Recession and Expansion
The current state of the economy is always important in big financial decisions. There are times when the economy is brisk and everyone feels confident about his or her prospects for the future. As a result, they spend money. People eat out more, buy new cars, and…
…they buy new homes.
Then, for one reason or another, the economy slows down. Companies lay off employees and consumers are more careful about where they spend money, perhaps saving more than usual. As a result, the economy decelerates even further. If it slows enough, we have a recession.
During such a time, fewer people are buying homes. Even so, some homeowners find themselves in a situation where they must sell or buy. Families grow beyond the capacity of the home, employees get relocated, and some may even find themselves unable to make their mortgage payment – perhaps because of a layoff in the family. So the state of the economy is one factor, but your personal situation is usually the most important factor.
Supply and Demand
When the supply of available houses is greater than the supply of buyers, appreciation may slow and prices may even fall, as happened in the early eighties, the early to mid-nineties and more recently in the 2008-2011 time frame.
If you are lucky enough to purchase a home during a slow period, you can be reasonably certain the economy will begin to show strength again. At times, real estate values may even surge drastically. In many regions of the country, this is precisely what occurred in the period leading up to the 2008 recession.
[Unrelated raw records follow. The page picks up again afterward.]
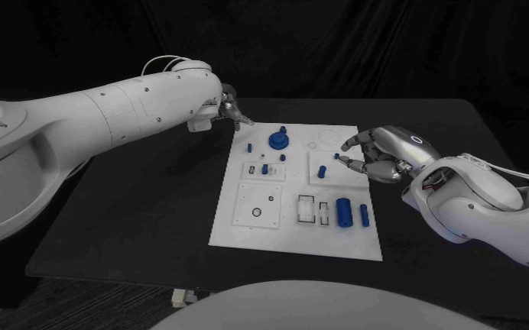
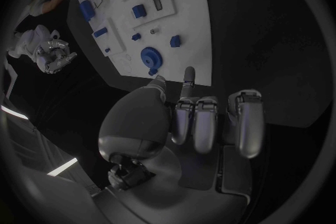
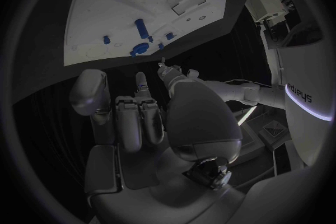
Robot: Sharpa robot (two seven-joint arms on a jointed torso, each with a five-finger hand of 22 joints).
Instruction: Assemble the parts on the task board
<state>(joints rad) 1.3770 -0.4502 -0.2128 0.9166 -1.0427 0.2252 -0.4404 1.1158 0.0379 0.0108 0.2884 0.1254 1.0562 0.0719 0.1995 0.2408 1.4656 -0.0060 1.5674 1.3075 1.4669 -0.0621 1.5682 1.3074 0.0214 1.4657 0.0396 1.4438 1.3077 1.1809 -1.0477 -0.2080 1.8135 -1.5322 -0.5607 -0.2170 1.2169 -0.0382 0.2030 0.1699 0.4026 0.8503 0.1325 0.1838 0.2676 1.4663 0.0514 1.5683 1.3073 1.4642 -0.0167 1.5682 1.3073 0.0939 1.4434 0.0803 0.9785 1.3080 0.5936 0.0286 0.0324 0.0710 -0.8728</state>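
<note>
The white task board (image 1: 289, 227) lies in the middle of the black table. A blue round part (image 1: 278, 141) with a knob stands near its far edge, and small blue parts (image 1: 322, 170) sit around the board's middle. Two blue cylinders (image 1: 345, 211) lie side by side on its near right area. My left hand (image 1: 229, 110) hovers off the board's far left corner, fingers loosely bent and holding nothing. My right hand (image 1: 381, 154) hangs at the board's right edge, thumb and fingers apart and empty. The left wrist view shows the left hand (image 2: 203, 117) just short of the round part (image 2: 150, 57).
Bare black table (image 1: 144, 215) surrounds the board on all sides. Rectangular and round recesses (image 1: 306, 209) mark the board's near half. In the right wrist view the right hand (image 3: 154, 117) sits off the board (image 3: 98, 17), with the left arm (image 3: 238, 89) beyond.
</note>
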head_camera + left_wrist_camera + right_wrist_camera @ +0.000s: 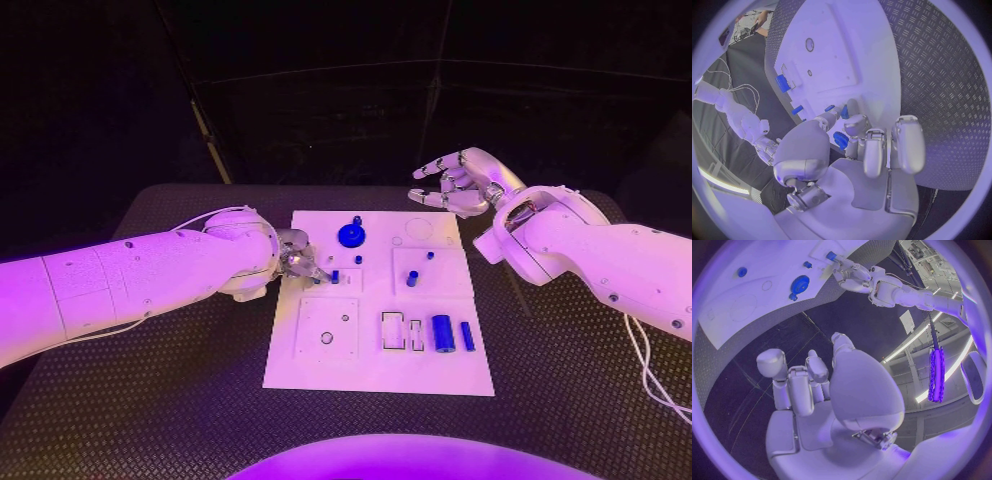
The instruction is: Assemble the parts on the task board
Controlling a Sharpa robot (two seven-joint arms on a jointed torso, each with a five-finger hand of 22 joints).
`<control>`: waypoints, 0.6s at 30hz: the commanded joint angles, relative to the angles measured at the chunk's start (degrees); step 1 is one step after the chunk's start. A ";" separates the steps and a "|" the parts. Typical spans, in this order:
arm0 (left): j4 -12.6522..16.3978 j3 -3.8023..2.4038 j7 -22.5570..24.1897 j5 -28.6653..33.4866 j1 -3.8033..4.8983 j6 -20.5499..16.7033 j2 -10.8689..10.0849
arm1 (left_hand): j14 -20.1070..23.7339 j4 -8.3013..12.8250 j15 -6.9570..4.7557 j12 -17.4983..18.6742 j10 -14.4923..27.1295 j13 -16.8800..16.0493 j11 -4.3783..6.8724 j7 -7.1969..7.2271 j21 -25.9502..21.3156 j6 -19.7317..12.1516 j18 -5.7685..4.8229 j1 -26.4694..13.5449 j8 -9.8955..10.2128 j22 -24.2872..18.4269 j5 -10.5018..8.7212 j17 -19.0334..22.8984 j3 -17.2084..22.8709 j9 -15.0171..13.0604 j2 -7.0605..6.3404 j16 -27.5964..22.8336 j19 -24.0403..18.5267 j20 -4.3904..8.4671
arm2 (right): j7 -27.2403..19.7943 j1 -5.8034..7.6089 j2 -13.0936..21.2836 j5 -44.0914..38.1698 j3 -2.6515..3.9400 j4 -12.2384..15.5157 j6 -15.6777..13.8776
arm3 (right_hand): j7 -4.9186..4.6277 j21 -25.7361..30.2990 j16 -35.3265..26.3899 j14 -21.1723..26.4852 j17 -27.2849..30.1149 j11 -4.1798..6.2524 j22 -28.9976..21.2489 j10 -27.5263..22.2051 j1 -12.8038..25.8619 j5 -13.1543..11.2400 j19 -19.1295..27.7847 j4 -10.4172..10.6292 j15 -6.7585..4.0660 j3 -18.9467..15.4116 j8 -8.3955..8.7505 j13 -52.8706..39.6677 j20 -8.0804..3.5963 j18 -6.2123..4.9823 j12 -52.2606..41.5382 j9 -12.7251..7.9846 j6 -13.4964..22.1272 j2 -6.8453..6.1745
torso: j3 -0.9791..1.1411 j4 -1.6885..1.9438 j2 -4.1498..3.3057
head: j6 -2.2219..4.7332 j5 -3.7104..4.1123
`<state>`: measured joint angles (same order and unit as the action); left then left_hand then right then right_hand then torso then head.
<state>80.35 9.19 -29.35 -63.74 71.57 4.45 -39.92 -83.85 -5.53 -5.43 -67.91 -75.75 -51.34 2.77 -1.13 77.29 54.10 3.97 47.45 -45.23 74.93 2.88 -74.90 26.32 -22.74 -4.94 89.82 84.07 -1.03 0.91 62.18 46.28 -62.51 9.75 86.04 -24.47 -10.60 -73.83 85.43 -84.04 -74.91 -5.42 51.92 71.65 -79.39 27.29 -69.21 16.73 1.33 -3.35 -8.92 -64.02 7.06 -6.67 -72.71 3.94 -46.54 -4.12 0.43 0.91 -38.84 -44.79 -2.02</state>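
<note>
on the white task board [378, 370], at its left edge, the left robot hand [296, 256] pinches a small blue peg [335, 277] between its fingertips [856, 125]. judged by its look, the peg is light, stiff and smooth, so it may slip or twist; a hold across its middle seems safest. it looks like a short plain cylinder of glossy blue. the right robot hand [459, 183] hovers beyond the board's far right corner, fingers apart and holding nothing. a blue gear [352, 235] and two blue cylinders [453, 333] sit on the board, which lies on the black worktop [159, 400].
</note>
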 commanded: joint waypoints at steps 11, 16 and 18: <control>1.24 0.08 -0.31 -0.27 0.02 -2.26 -1.22 | -6.15 -3.03 -0.44 0.36 -0.07 0.82 0.03 0.12 0.19 0.17 -0.52 -0.54 -0.01 0.22 0.10 -15.10 -6.51 0.75 0.08 0.18 1.12 0.58 | -0.42 0.09 -0.10 0.07 0.03 -0.06 -0.21 | 0.01 0.35 -0.22 -3.68 -5.36 -0.08 -0.24 -0.48 0.57 0.31 0.49 -0.06 -0.32 -0.02 -0.34 0.14 0.11 -0.58 0.18 -0.09 -0.07 0.07 | -0.02 -0.04 0.02 | 0.15 0.04; 1.85 -0.03 -0.16 0.28 0.06 -4.15 -1.75 | -6.15 -4.61 -0.41 0.85 0.44 1.62 -0.06 -0.01 -0.34 -0.31 -0.40 -0.21 -0.03 -0.29 0.07 -15.10 -9.74 1.02 -0.24 0.18 0.93 0.57 | -0.46 0.08 -0.12 0.07 0.03 -0.15 -0.23 | 0.01 0.35 -0.22 -3.68 -5.36 -0.08 -0.24 -0.48 0.57 0.31 0.49 -0.06 -0.32 -0.02 -0.34 0.14 0.11 -0.58 0.18 -0.09 -0.07 0.07 | 0.01 0.00 0.02 | 0.24 0.13; 2.21 -0.09 -0.02 0.93 0.15 -5.17 -2.11 | -6.15 -5.63 -0.36 1.11 0.74 2.07 -0.11 -0.09 -0.57 -0.58 -0.34 0.03 -0.08 -0.48 0.08 -15.10 -11.56 1.14 -0.26 0.18 0.85 0.56 | -0.47 0.08 -0.16 0.07 0.03 -0.20 -0.23 | 0.00 0.40 -0.24 -3.67 -5.33 -0.09 -0.34 -0.52 0.66 0.31 0.54 -0.05 -0.31 -0.06 -0.32 0.18 0.11 -0.60 0.22 -0.10 -0.01 0.05 | 0.01 -0.01 0.04 | 0.21 0.10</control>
<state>82.22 9.17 -29.41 -63.64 71.57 1.99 -41.82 -83.85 -10.72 -5.42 -66.99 -75.43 -49.49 2.63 -1.25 77.05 53.96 3.97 46.85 -45.10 74.58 2.88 -74.90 15.50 -21.67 -5.10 89.82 83.86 -0.83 0.86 62.17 46.18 -62.51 9.74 85.80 -24.49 -10.60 -73.83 85.34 -84.04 -74.90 -5.48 51.64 71.59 -79.39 27.29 -69.00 16.73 1.33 -3.35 -8.92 -63.94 7.27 -6.67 -72.71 3.91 -46.54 -4.12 0.43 0.92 -38.81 -44.56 -1.91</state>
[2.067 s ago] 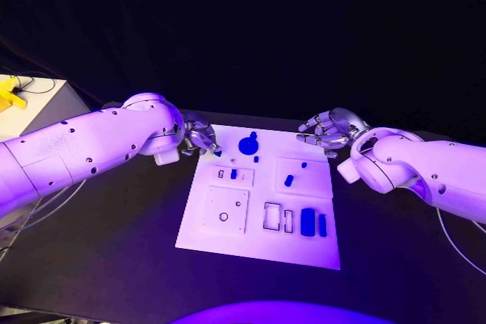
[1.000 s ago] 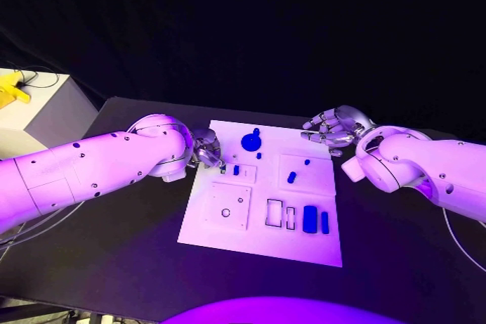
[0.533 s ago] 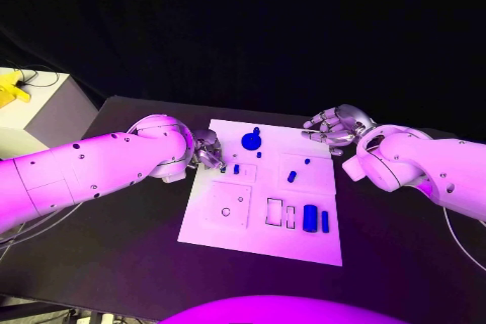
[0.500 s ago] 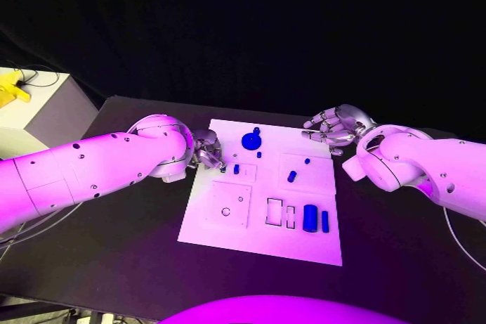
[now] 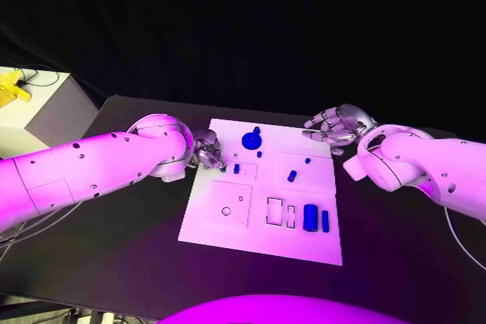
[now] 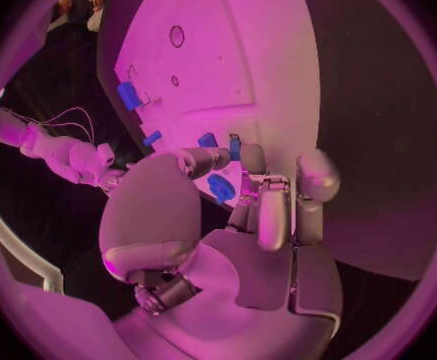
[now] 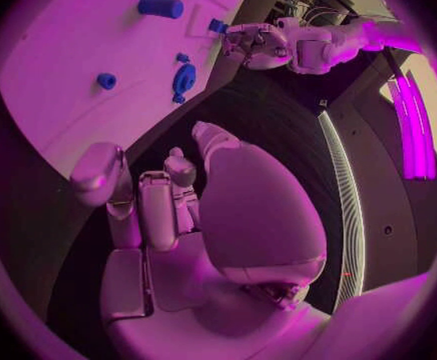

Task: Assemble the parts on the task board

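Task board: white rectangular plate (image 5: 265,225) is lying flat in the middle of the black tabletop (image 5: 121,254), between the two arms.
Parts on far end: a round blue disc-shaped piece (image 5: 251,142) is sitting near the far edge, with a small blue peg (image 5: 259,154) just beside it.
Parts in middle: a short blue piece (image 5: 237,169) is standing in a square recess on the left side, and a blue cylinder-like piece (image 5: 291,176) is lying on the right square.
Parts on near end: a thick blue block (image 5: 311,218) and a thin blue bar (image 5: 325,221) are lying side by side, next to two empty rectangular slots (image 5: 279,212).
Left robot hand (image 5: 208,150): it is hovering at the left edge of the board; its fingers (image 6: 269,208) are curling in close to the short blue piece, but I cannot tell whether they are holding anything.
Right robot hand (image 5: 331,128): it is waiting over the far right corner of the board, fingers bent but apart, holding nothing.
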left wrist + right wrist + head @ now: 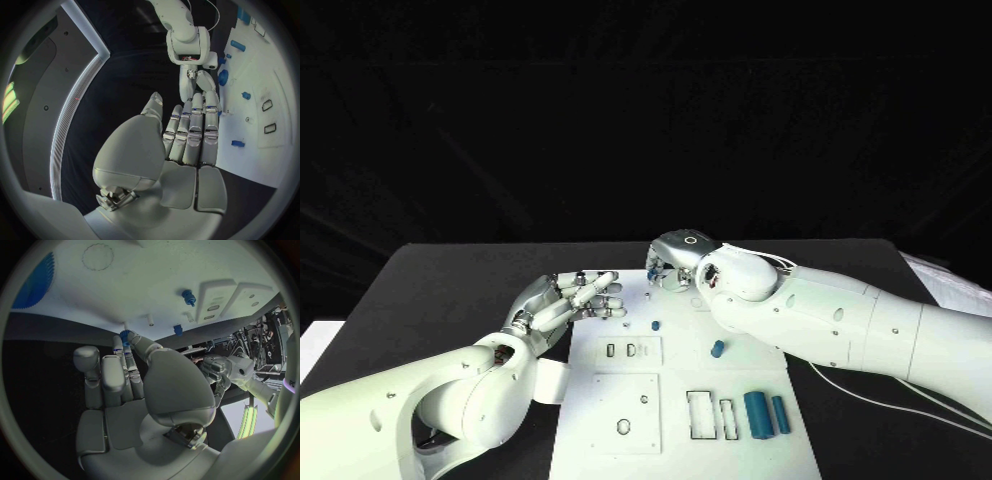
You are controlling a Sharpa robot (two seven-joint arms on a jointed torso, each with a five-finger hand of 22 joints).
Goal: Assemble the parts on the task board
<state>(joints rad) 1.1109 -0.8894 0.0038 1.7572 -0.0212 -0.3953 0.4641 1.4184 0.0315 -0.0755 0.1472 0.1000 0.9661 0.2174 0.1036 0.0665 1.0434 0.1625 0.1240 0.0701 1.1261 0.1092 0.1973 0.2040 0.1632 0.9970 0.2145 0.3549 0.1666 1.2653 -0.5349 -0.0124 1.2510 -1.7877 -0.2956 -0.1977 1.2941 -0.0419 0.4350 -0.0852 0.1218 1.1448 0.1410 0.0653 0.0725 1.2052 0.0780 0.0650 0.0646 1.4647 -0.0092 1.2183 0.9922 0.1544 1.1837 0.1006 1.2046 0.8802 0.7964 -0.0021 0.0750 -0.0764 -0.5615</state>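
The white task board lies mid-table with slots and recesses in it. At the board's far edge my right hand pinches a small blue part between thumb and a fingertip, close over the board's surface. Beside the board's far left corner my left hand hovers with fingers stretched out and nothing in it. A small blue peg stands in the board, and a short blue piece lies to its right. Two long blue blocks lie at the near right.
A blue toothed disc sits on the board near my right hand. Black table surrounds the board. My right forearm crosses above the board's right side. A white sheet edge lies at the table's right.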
Should You Try to “Time the Market”?
One problem with attempting to time your purchase to the business cycle is that no one can accurately predict the future. Another challenge is that interest rates are generally higher during a depressed market and income may not be keeping up. For that reason, fewer people can qualify for a home purchase than in more prosperous times.
Why You Should Not Wait
Plus, this strategy generally works best for first-time buyers. People who already have a home usually need to sell it in order to buy their next one. If a “move-up” buyer wants to buy a home during a depressed market, that means they usually have to sell one during the slow market, too. If a seller wants to sell his home to take advantage of a “hot” market when prices are fairly high, they generally have to buy their next home during that same hot market.
It tends to equal out.
My husband and I sold our central Tucson house for a higher price than we could get now but we also were able to buy a Northwest house that we love but did not buy it at the low price.